Hoy es el día de los Reyes, pero nada de monarquías ni otras lacras del pasado, sino de una ilusión que los niños esperan todo el año para recibir regalos, despertar temprano y correr hacia el árbol o el salón con los ojos llenos de sueño y de magia. La historia de los Reyes Magos de Oriente es, en realidad, una mezcla fascinante de tradición religiosa, simbolismo cultural y siglos de reinterpretaciones que han ido moldeando un relato mucho más rico que el breve episodio que aparece en los textos originales.
El origen de los Reyes Magos se encuentra en el Evangelio de Mateo, uno de los cuatro evangelios del Nuevo Testamento. Allí se habla simplemente de unos llamados “magos de Oriente” que, guiados por una estrella mágica, llegan a Belén para rendir homenaje al recién nacido Jesús. El texto no menciona cuántos eran, ni sus nombres, ni que fueran reyes. El término mago, en aquel contexto, no hacía referencia a hechiceros, sino a sabios o astrónomos, probablemente procedentes de Persia o Babilonia, expertos en la observación de los astros y en conocimientos científicos y religiosos de la época.
Con el paso de los siglos, la tradición fue completando los silencios del relato bíblico. El número de magos se fijó en tres, probablemente por los tres regalos que ofrecieron: oro, incienso y mirra. Cada uno de estos presentes tenía un profundo significado simbólico. El oro representaba la realeza, el incienso la divinidad y la mirra la humanidad y el sufrimiento futuro. De este modo, los regalos no eran simples obsequios materiales, sino una forma de expresar quién era ese niño desde distintas dimensiones.
La idea de que fueran reyes surgió más tarde, influida por textos del Antiguo Testamento que hablaban de monarcas que acudirían desde tierras lejanas para rendir homenaje al Mesías.
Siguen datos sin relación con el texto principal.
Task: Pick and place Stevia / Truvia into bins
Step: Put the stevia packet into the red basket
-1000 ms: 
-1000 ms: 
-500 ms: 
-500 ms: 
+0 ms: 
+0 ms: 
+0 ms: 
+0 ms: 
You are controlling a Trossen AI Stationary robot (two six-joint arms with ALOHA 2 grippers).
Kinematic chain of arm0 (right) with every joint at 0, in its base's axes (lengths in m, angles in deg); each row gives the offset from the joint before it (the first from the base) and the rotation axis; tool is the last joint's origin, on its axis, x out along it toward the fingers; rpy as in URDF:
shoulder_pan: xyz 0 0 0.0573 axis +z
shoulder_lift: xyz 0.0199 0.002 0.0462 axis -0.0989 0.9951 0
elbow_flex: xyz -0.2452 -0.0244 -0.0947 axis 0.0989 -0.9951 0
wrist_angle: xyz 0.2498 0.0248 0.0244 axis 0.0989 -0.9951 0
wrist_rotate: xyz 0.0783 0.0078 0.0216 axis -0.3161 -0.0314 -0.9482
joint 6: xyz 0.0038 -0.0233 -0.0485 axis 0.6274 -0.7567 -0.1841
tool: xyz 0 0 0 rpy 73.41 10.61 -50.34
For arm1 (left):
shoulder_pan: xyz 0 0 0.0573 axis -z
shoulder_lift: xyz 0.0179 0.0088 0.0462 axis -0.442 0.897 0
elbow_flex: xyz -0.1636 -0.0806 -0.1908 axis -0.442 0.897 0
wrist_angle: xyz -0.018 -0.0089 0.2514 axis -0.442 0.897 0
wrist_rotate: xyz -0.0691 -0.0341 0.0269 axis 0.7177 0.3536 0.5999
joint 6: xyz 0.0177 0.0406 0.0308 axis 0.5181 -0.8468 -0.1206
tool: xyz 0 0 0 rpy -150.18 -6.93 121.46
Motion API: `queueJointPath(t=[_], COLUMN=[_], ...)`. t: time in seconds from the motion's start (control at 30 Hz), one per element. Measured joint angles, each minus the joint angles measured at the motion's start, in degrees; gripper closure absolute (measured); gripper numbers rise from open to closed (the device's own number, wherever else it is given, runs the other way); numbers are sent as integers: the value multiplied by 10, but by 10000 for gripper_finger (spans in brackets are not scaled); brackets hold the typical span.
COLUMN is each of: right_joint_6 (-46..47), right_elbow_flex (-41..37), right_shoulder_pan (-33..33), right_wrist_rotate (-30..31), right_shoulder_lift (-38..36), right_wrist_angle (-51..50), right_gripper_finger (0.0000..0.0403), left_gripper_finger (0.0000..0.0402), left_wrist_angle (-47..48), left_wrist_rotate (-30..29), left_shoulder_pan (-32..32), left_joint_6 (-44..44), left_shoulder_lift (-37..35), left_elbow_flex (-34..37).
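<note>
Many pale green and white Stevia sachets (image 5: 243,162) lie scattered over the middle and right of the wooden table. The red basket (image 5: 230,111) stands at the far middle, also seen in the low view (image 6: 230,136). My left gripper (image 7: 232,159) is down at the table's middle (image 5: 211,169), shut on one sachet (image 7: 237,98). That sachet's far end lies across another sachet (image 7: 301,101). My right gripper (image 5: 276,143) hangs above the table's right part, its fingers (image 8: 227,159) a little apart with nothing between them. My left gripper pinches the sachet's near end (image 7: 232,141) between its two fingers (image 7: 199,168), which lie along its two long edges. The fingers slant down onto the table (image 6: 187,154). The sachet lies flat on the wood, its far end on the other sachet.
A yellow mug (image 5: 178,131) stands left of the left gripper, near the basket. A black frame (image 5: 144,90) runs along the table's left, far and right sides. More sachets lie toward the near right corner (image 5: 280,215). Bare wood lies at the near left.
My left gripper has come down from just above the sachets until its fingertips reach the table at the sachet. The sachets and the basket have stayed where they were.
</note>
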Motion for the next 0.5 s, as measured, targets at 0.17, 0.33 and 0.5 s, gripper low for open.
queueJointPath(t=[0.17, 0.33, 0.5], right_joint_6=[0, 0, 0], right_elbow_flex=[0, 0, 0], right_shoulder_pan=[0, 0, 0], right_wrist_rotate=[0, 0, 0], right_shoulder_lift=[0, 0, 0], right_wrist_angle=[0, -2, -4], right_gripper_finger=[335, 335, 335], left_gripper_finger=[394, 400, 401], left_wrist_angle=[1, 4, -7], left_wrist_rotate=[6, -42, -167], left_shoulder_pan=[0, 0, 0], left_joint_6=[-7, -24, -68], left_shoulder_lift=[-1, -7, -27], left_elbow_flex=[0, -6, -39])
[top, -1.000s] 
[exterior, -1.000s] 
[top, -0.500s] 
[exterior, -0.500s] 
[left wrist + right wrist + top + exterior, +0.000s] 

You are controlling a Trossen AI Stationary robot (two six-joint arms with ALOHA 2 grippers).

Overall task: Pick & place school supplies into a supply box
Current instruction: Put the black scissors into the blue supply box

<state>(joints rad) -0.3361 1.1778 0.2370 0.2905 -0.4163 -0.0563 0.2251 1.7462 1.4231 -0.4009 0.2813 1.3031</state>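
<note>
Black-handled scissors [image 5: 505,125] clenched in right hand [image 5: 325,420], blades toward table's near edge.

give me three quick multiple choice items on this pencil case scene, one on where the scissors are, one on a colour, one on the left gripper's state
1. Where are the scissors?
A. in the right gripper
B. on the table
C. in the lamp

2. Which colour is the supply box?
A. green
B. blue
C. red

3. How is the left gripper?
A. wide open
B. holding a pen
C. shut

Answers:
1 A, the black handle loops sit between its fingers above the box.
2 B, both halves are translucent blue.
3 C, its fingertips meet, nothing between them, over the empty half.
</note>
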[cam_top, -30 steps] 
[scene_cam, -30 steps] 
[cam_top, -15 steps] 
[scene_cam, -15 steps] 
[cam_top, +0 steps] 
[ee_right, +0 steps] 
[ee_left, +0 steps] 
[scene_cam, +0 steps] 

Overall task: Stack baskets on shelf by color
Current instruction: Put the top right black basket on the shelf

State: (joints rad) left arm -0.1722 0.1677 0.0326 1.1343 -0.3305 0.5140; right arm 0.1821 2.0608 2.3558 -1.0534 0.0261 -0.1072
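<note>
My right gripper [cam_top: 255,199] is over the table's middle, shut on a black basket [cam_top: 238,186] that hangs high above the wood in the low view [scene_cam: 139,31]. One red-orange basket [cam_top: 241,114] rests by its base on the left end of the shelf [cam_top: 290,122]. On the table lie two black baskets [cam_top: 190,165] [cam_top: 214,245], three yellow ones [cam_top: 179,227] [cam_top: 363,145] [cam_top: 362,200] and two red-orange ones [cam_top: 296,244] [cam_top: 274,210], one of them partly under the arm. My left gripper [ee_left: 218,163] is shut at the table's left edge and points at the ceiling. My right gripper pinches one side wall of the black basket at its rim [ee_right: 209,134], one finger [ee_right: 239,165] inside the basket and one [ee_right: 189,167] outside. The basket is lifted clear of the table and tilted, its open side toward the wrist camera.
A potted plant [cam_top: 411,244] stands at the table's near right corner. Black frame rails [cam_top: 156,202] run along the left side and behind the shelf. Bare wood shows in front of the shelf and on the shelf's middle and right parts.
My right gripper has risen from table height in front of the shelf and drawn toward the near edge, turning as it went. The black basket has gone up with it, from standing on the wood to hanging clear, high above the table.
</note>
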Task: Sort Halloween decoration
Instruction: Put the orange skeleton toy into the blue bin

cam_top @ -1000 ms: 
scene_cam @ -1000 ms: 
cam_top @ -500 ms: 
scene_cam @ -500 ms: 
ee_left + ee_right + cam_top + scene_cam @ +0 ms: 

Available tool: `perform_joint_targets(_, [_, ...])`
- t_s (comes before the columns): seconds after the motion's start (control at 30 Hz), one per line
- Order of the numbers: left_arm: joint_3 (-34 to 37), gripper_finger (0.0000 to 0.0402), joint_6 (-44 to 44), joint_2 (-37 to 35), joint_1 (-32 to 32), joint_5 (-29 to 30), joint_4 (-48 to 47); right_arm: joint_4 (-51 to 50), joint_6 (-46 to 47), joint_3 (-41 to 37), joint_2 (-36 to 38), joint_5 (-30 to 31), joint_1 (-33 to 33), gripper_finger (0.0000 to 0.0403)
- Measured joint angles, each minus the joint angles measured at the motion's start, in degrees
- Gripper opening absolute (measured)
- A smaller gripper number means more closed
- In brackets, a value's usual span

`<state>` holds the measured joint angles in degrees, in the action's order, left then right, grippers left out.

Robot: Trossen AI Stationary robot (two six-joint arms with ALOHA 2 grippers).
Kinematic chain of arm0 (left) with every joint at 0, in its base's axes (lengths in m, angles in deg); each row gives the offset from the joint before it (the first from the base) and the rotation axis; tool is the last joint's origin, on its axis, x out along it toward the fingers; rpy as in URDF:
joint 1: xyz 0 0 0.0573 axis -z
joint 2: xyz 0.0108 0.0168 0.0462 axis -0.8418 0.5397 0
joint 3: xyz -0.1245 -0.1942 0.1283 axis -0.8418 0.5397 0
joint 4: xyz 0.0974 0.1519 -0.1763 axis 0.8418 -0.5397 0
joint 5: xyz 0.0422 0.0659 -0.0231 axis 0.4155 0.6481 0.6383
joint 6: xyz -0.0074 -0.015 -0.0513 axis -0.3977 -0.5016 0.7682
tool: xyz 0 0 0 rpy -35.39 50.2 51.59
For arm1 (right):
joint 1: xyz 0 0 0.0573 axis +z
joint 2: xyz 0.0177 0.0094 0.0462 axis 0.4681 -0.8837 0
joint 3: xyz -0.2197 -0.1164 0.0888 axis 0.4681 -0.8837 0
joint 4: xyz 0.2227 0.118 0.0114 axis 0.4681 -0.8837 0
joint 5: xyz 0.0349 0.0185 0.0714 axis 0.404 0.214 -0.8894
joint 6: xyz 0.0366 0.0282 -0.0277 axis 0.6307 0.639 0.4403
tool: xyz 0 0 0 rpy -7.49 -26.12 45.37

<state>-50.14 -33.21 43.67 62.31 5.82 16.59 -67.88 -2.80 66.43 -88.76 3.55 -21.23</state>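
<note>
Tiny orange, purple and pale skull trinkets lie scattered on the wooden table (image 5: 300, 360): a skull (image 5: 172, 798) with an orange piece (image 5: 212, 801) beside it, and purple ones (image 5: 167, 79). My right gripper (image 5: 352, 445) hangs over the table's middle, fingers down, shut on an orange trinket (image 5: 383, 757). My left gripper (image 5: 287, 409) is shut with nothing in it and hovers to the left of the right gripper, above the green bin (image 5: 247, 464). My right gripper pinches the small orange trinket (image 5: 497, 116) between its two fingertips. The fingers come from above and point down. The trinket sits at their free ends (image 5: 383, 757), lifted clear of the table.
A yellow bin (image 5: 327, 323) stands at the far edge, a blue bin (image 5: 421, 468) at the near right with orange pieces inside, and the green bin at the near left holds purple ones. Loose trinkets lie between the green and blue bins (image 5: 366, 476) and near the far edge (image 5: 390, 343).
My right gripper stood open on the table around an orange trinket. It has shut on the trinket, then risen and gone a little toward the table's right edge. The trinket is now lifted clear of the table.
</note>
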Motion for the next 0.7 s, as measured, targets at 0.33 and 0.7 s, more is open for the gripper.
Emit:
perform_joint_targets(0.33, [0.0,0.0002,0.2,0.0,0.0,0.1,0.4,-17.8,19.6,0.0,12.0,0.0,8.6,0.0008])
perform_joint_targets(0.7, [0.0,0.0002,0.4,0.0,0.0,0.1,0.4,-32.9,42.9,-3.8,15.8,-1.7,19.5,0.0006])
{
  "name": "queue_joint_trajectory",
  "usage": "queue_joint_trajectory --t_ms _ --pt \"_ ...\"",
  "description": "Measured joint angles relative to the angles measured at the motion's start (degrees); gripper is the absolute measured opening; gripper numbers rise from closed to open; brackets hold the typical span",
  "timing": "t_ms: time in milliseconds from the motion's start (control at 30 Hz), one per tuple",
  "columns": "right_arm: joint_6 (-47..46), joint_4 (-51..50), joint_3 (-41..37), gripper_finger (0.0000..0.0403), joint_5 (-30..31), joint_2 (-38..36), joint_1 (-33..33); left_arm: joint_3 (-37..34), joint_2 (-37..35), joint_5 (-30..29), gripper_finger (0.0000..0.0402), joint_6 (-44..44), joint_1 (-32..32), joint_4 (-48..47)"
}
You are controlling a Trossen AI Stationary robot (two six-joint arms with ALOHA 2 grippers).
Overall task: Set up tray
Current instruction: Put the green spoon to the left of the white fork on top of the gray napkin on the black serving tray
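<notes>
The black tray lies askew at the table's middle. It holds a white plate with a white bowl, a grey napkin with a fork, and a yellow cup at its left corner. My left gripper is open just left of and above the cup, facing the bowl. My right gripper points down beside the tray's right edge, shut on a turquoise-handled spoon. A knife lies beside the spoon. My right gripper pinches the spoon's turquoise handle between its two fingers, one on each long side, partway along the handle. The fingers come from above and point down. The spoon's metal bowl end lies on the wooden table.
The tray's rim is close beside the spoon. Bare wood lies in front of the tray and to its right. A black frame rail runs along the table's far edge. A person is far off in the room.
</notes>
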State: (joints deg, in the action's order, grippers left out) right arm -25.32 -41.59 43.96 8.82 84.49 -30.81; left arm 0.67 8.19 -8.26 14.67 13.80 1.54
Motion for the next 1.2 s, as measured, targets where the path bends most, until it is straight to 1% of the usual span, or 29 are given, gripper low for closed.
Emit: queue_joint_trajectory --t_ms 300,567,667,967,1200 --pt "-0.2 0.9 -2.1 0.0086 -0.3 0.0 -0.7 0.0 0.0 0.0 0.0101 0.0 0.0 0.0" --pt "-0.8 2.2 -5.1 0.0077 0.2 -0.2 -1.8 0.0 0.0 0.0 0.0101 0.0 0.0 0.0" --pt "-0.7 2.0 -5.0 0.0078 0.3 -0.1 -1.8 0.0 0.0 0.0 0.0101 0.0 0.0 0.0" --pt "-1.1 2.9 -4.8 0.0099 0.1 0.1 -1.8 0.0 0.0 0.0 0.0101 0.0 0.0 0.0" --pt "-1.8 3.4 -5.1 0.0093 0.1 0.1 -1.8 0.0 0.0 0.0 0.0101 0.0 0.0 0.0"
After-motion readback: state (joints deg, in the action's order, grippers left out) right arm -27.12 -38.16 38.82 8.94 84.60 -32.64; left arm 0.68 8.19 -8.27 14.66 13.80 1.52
A partir de ahí, la imaginación popular y la tradición cristiana los transformaron en figuras regias, dotándolos de coronas, capas y una solemnidad que hoy resulta inseparable de su imagen. Sus nombres, Melchor, Gaspar y Baltasar, no se consolidaron hasta la Edad Media, cuando comenzaron a aparecer en escritos, representaciones artísticas y celebraciones litúrgicas.
Fue también en la Edad Media cuando los Reyes Magos adquirieron un fuerte simbolismo universal. Se les representó como hombres de distintas edades y procedencias, e incluso con diferentes colores de piel, para subrayar que el mensaje que traían no pertenecía a un solo pueblo, sino al mundo entero. Melchor suele aparecer como un anciano europeo, Gaspar como un hombre maduro de rasgos orientales y Baltasar como un joven africano, reflejando la diversidad conocida entonces y una idea temprana de universalidad.
Con el tiempo, la historia religiosa se entrelazó con tradiciones populares, especialmente en países como España. La noche del 5 de Enero se convirtió para siempre en un momento mágico en el que los Reyes recorren ciudades y pueblos en cabalgatas llenas de luz, música y caramelos. Ya no son solo personajes de un relato bíblico, sino mensajeros de ilusión, encargados de premiar el buen comportamiento y de mantener viva la fantasía infantil. La carta a los Reyes, los zapatos junto a la puerta y el roscón de Reyes son rituales que conectan generaciones y refuerzan el carácter colectivo de la celebración.
En el fondo, la historia de los Reyes Magos ha perdurado porque ha sabido adaptarse. Ha pasado de ser un breve episodio evangélico a un relato cargado de valores como la búsqueda, el viaje, la curiosidad, la generosidad y la esperanza. Más allá de creencias religiosas, los Reyes representan la idea de que merece la pena seguir una estrella, aunque el camino sea largo e incierto, y de que compartir y regalar puede ser un acto profundamente humano.
Por eso, hoy es el día de los Reyes Magos no como un recuerdo de antiguas coronas, sino como una celebración de la ilusión, de la imaginación y de esa magia sencilla que, al menos por una noche, nos permite volver a mirar el mundo con ojos de niño.